Chronicle Restaurant Poll
The results of the Austin Chronicle’s 2004 Restaurant Poll
are in. The biggest surprise seems to be that there is more competition between Austin’s sushi restaurants than among Italian restaurants. The bad news is that Uchi ranked at the top of both the readers and critics polls. We had dinner there Tuesday evening. It was exceedingly mediocre and expensive. It was also a bad sign that none of the sushi chefs was over the age of 30. Uchi clearly appeals to the trendy folks who favor Kenichi. I am more partial to the traditional style and quality at Mushashino.
Wal Mart Threat to Vermont
The National Trust for Historic Preservation has placed the entire state of Vermont
on its 2004 list of threatened locations, arguing that the company’s expansion plans are a threat to the state’s distinctive small towns and their local businesses.
Vermont, though, is only one of the eleven threatened locations
identified by the NTHP for 2004:
- 2 Columbus Circle, New York City
- Bethlehem Steel Plant, Bethlehem, PA
- Historic Cook County Hospital, Chicago, IL
- Elkmont Historic District, Great Smokey Mountains National Park, TN
- George Kraigher House, Brownsville, TX
- Gullah/Geechee Coast, SC & GA
- Madison-Lenox Hotel, Detroit, MI
- Nine-Mile Canyon, Carbon & Duchesne counties, UT
- Ridgewood Ranch Home of Seabiscuit, Willits, CA
- Tobacco Barns, Southern Maryland
The Kraigher House
is described as “[a] little-known landmark” and an example of the work of modern architect Richard J. Neutra, which made me understand why I was not familiar with the structure.
A Walk Through Downtown
I was in Boston on Saturday and had the chance to walk along the Freedom Trail
which connects Boston Common to Paul Revere’s house, the Old North Church, and other Revolutionary landmarks. One of the best things about the trail, though, was the experience of walking through the city, twisting and turning along its streets, encountering its neighborhoods, and crossing the Big Dig. We particularly enjoyed exploring the shops in the Italian neighborhood that now surrounds Revere’s house.
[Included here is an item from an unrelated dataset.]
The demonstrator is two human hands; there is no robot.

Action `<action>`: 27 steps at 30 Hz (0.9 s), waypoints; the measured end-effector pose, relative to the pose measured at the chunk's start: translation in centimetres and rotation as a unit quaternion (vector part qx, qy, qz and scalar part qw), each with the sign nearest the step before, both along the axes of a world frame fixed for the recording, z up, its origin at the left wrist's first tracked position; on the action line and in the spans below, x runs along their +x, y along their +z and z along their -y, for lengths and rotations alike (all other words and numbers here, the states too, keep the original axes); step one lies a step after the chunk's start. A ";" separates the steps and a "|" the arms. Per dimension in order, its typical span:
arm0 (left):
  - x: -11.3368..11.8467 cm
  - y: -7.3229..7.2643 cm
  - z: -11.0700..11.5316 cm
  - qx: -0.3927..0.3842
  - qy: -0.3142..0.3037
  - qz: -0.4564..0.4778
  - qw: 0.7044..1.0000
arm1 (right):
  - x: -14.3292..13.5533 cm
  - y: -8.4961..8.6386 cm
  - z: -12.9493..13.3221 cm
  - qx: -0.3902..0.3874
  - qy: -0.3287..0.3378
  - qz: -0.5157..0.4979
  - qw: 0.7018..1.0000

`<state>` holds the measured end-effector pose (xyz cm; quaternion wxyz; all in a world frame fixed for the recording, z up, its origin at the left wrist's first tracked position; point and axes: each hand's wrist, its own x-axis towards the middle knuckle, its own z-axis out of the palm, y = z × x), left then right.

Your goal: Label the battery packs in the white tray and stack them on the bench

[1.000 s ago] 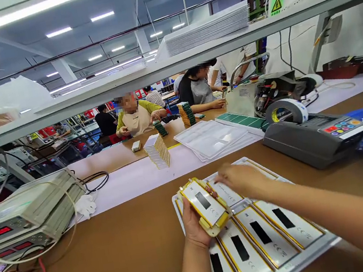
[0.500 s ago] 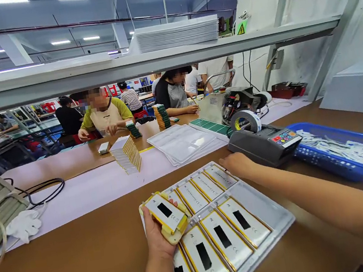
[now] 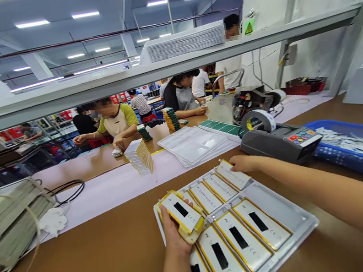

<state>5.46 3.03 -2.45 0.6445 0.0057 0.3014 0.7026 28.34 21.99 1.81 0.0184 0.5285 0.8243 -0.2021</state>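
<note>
My left hand (image 3: 177, 238) is closed around a cream-yellow holder (image 3: 190, 237) bearing a white pouch battery (image 3: 176, 202) with a black strip. It is over the left part of a clear plastic tray (image 3: 295, 212). In the tray's near row lie several white batteries (image 3: 228, 262) with yellow edges and black strips; the far row's batteries (image 3: 206, 198) show no strip. At the far right corner, my right hand (image 3: 243, 164) has its fingers closed on the end of a battery (image 3: 232, 174), which is tilted up from its slot. Its fingertips are partly hidden.
Right of the tray stand a grey tape dispenser (image 3: 280, 141), a tape roll (image 3: 257, 122) and a blue basket (image 3: 356, 162) of white strips. Behind are stacked trays (image 3: 191, 143) and a battery stack (image 3: 139, 158). Co-workers (image 3: 117, 123) sit across the bench, beneath a shelf beam (image 3: 157, 76).
My right hand has raised the far-right battery's end out of its slot. My left hand still holds the holder and battery. The whole view has shifted, with the bench now farther right.
</note>
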 end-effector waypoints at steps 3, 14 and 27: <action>0.3 0.2 0.3 0.013 -0.021 0.018 1.000 | -2.9 2.0 1.9 -0.037 0.035 -0.091 0.995; -0.3 -0.5 1.0 0.098 -0.044 0.035 0.994 | -12.7 3.5 12.5 -0.008 0.199 -0.136 0.971; -1.5 0.3 1.0 0.049 -0.011 0.005 0.999 | 2.3 -2.7 6.0 0.076 -0.027 -0.170 0.982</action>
While walking through Boston, I thought of what it would be like to take a similiar walk through Austin’s Downtown. At first, the comparison seems silly since Boston has had more than 350 years to build its neighborhoods while Austin has had only slightly more than 150 years, and we have spent the last 50 years tearing down many of our Downtown neighborhoods. Still, it has been said that cities are like coral reefs; they are built over time and are the slow acrretions of millions of individual lives. The challenge and the opportunity that we have before us is to determine what kind of urban legacy we will grant to the future. A city is formed not only from its built environment but also out of how people relate to and interact with that environment. The idea of a historic or cultural walk through Downtown Austin may seem silly now, but that is only because we cannot now envision it. There are many sites, though, that could be linked through such a walk: Republic Square, Brush Square with the O.Henry and Susanna Dickinson houses, the forthcoming Anna Ebberly statue, the Driskoll, Scholtz’s Garden, and, of course, the Capitol, Governor’s Mansion, and old Land Office. The key is to bring these sites together in a way that links them in people’s minds as well as on the ground.